__Task instructions__: Could you reproduce the lines below from the one with "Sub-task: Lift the" through the one with "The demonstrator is"? Keep both ends and add nothing.

__Data below__:
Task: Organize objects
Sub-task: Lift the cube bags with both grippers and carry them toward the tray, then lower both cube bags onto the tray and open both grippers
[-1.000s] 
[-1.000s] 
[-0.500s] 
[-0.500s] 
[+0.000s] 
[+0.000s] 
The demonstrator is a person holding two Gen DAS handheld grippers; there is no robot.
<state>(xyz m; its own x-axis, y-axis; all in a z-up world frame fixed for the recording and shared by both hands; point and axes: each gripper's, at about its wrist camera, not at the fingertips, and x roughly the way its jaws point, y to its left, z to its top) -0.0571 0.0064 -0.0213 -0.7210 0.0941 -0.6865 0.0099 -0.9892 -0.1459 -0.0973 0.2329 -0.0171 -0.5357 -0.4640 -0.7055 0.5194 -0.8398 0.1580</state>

__Written response__:
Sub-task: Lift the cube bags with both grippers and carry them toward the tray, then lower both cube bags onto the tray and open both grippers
[-1.000s] 
[-1.000s] 
[-0.500s] 
[-0.500s] 
[+0.000s] 
[+0.000s] 
The demonstrator is a person holding two Gen DAS handheld grippers; there is no robot.

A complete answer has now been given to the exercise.